PROBLEM TO WORK ON -
Beneath this instruction is a listing. Transcribe from it only the stretch from the line with "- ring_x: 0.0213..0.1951" through the line with "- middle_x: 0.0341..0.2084", both end lines included, exactly as written.

DATA SHOWN -
..............................

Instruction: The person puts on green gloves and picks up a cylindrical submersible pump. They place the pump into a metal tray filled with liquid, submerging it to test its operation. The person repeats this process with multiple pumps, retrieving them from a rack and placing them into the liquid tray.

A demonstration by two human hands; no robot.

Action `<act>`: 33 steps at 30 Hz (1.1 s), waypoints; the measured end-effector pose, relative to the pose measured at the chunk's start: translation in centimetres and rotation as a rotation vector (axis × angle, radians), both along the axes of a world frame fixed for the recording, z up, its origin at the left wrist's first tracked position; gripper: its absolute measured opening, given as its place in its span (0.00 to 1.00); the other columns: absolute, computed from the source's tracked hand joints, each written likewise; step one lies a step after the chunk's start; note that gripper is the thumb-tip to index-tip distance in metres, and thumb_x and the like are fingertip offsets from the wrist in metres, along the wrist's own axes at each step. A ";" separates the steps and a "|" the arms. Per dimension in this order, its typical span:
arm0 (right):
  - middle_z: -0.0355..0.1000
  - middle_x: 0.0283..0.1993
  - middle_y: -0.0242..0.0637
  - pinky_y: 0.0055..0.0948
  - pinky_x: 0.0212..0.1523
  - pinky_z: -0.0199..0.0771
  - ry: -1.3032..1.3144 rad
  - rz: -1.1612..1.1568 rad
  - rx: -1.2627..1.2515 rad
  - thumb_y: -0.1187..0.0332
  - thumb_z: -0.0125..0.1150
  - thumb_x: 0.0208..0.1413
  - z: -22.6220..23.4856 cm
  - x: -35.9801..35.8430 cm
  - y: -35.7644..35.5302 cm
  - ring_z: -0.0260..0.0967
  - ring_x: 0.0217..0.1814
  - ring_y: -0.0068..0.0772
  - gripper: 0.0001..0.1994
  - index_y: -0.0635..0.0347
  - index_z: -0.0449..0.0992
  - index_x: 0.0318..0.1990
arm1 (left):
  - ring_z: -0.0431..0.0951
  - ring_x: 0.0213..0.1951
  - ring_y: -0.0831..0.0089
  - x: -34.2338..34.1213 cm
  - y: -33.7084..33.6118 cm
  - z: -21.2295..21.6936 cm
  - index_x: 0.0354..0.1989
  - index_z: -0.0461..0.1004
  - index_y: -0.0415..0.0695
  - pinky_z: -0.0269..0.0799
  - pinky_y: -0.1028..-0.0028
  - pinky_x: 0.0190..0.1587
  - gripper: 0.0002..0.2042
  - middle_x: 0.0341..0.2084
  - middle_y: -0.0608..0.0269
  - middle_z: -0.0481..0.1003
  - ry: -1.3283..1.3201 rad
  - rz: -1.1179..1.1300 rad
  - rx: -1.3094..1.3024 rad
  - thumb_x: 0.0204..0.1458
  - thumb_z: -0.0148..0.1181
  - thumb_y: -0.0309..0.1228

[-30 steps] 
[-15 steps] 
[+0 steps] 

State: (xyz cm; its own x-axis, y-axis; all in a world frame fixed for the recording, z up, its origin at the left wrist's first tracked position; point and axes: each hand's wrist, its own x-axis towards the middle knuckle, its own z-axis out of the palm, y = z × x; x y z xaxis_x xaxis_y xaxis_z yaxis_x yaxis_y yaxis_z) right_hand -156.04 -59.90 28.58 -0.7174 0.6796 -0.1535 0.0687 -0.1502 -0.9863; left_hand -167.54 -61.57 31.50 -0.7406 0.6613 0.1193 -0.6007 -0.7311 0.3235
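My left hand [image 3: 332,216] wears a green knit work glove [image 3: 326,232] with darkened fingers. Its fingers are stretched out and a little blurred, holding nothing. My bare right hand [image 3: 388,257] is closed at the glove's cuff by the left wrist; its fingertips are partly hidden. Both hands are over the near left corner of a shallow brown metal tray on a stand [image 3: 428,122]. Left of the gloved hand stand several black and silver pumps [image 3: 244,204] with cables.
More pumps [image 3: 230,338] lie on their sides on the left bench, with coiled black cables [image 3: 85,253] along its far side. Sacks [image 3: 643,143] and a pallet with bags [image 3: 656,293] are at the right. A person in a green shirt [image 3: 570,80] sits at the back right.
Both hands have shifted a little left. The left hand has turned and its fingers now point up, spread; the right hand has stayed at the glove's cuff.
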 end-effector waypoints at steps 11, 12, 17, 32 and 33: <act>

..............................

EXERCISE ANSWER -
  - ring_x: 0.0213..0.1951
  - ring_y: -0.0831..0.0089
  - x: -34.2338..34.1213 cm
  - y: -33.7084..33.6118 cm
  - z: -21.2295..21.6936 cm
  - index_x: 0.0354..0.1989
  - index_z: -0.0461..0.1004
  - index_y: -0.0415..0.0695
  - pinky_z: -0.0269..0.0799
  - pinky_y: -0.1028..-0.0028
  - pinky_x: 0.0190..0.1587
  - gripper: 0.0002..0.2042
  - middle_x: 0.0341..0.2084

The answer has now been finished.